I'd like every line from the material below that has "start" in it.

____

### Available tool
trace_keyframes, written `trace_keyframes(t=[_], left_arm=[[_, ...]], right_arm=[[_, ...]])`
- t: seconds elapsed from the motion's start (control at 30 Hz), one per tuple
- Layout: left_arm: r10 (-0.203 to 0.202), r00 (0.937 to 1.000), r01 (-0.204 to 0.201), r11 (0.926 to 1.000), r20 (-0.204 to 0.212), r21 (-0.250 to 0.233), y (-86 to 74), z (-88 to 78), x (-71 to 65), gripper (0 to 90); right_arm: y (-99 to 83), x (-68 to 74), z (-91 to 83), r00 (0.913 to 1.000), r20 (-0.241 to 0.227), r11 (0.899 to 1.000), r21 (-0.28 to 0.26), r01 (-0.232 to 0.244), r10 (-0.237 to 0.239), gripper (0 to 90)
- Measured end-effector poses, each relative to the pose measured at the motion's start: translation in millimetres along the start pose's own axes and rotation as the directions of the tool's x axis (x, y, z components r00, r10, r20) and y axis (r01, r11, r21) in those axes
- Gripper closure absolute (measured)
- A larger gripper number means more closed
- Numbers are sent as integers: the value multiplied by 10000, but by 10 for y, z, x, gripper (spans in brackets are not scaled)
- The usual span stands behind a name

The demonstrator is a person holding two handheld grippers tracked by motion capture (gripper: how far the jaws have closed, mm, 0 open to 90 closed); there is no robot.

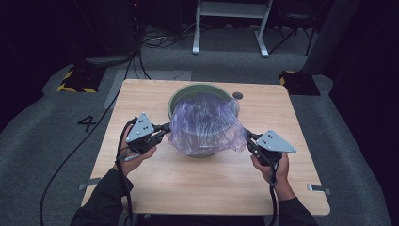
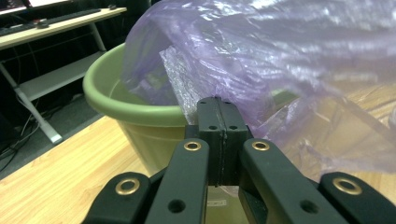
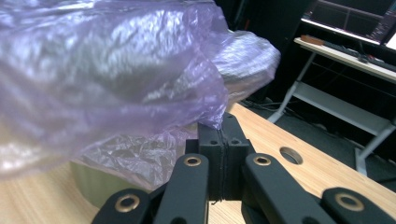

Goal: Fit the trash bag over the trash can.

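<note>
Bag (image 1: 207, 123): thin, crinkled, translucent purple plastic, draped over green pot (image 1: 181, 99); left tool (image 1: 165, 128) and right tool (image 1: 248, 137) each clamped on its edge.

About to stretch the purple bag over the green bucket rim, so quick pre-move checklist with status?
1. Left gripper shut on purple bag edge: ok.
2. Right gripper shut on the bag's other side: ok.
3. Bag spread between the two grippers above the green bucket: ok.
4. Bag mouth around the near rim: not ok, the film bunches above it.
5. Far rim covered: not ok, it shows bare.
6. Bucket upright on table: ok.
</note>
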State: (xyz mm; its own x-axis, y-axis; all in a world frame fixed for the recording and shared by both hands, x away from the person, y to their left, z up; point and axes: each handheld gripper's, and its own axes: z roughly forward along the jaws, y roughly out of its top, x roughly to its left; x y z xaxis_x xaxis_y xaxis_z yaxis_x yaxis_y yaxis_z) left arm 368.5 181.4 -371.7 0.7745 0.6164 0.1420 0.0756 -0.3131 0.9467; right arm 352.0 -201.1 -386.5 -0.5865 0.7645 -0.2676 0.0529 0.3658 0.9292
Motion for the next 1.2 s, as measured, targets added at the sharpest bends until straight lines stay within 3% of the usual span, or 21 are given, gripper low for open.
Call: trace_keyframes(t=[0.1, 0.17, 0.2, 0.27, 0.3, 0.43, 0.57, 0.67, 0.73, 0.8, 0.87, 0.9, 1.0, 1.2], left_arm=[[-190, 9998, 190, 9998, -34, -2, -20, 1, 54, 898], [-246, 9997, 246, 9997, 29, -44, -25, -12, 56, 897], [-170, 9998, 171, 9998, 86, -80, -20, -23, 47, 895], [-17, 9999, 18, 9999, 119, -123, -3, -45, 20, 887], [53, 9998, -50, 9999, 195, -148, 12, -60, -1, 887], [219, 9996, -216, 9996, 181, -186, 62, -83, -39, 891], [139, 9997, -134, 9995, 190, -278, 91, -91, -34, 892], [184, 9997, -181, 9996, 149, -208, 95, -83, -36, 892], [199, 9997, -196, 9997, 140, -173, 94, -82, -30, 893], [146, 9998, -144, 9997, 102, -202, 91, -73, -16, 893], [120, 9999, -118, 9998, 94, -172, 93, -63, 1, 893], [94, 9999, -92, 9998, 78, -148, 95, -58, 11, 893], [44, 10000, -44, 9999, 39, -93, 100, -36, 48, 894], [-73, 9999, 73, 10000, -104, -26, 107, 19, 134, 893]], right_arm=[[-6, -27, -4, 10000, 84, 10000, 13, -32, 32, 879], [0, -38, -17, 9998, 150, 9999, -70, -110, 111, 801], [11, -35, -30, 10000, 15, 9999, -118, -63, 63, 747], [43, -16, -49, 9999, 96, 9997, -217, 79, -77, 559], [57, -9, -58, 10000, 2, 9996, -283, 95, -95, 524], [157, 85, -132, 9963, -150, 9941, -693, 829, -842, 323], [272, 208, -219, 9847, -372, 9777, -1310, 1642, -1703, 286], [358, 286, -242, 9771, -534, 9692, -1491, 1960, -2058, 286], [389, 299, -250, 9780, -569, 9669, -1723, 1884, -2007, 342], [419, 292, -246, 9813, -305, 9649, -1903, 1810, -1901, 401], [449, 242, -233, 9836, -478, 9640, -2125, 1599, -1737, 599], [459, 223, -224, 9844, -477, 9642, -2144, 1557, -1696, 636], [507, 122, -161, 9893, -143, 9702, -1982, 1398, -1454, 786], [563, -99, 6, 9991, 92, 9894, -1394, 414, -405, 844]])
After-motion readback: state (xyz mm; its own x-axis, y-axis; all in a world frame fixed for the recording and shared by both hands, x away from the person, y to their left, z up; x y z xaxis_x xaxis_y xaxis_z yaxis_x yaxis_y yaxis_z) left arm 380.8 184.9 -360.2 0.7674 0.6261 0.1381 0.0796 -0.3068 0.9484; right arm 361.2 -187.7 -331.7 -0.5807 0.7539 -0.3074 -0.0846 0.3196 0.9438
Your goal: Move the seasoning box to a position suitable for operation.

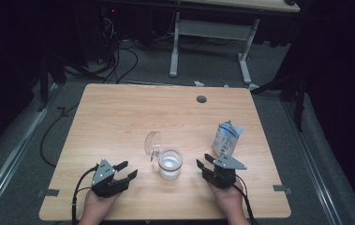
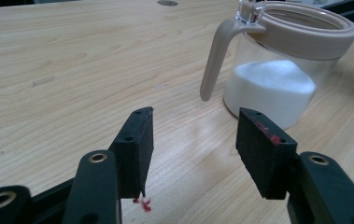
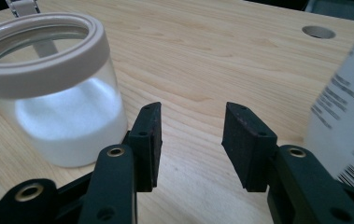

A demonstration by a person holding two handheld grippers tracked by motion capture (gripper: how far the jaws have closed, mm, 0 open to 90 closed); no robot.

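Note:
A clear jar (image 1: 170, 164) with a beige rim and white powder inside stands near the table's front middle, its clear hinged lid (image 1: 152, 143) flipped up on the left. A white and blue packet (image 1: 225, 137) stands upright to the jar's right. My left gripper (image 1: 124, 170) is open and empty, left of the jar and pointing toward it. In the left gripper view the jar (image 2: 277, 88) is ahead to the right of the left gripper (image 2: 195, 140). My right gripper (image 1: 204, 161) is open and empty between jar and packet. The right gripper view shows the right gripper (image 3: 191, 140) with the jar (image 3: 67, 116) on its left and the packet (image 3: 347, 116) on its right.
The wooden table (image 1: 119, 117) has a round cable hole (image 1: 201, 99) at the back. A second desk's white legs (image 1: 175, 47) and loose cables (image 1: 114, 56) lie on the floor beyond the far edge. Dark curtains close in both sides.

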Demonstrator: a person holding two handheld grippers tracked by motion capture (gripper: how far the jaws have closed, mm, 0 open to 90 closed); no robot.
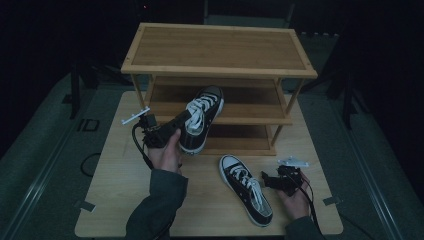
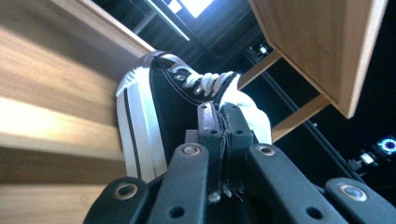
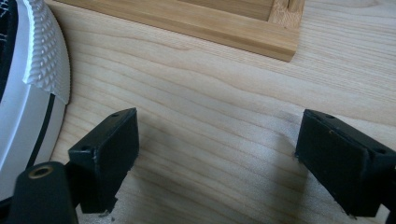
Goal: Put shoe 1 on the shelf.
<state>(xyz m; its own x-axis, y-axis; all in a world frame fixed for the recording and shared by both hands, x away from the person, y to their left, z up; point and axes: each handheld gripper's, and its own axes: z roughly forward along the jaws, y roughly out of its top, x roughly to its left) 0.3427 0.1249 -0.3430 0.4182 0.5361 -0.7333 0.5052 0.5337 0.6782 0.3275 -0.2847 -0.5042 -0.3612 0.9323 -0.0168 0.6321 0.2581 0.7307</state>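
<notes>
Carrying one sneaker (image 1: 201,118) pinched in the left gripper (image 1: 176,123) jaws, we are bringing it to the rack (image 1: 219,67)'s middle shelf; the second sneaker (image 1: 246,188) is waiting before the rack, beside the right gripper (image 1: 267,180), jaws wide.

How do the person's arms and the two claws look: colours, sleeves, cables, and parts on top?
Both forearms wear dark grey-green sleeves. The left claw and right claw are black, with flat rectangular jaw pads and round metal rivets. Each carries a pale three-cornered plate on top and trails a black cable.
</notes>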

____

▶ Answer to the exercise
- t: seconds elapsed from the motion's start (control at 30 Hz), one per tuple
- Measured end-effector poses, each relative to the pose measured at the motion's start: translation in millimetres along the start pose's own axes and rotation as the directions of the tool's x axis (x, y, z components r00, r10, r20) and y axis (r01, r11, r21) in those axes

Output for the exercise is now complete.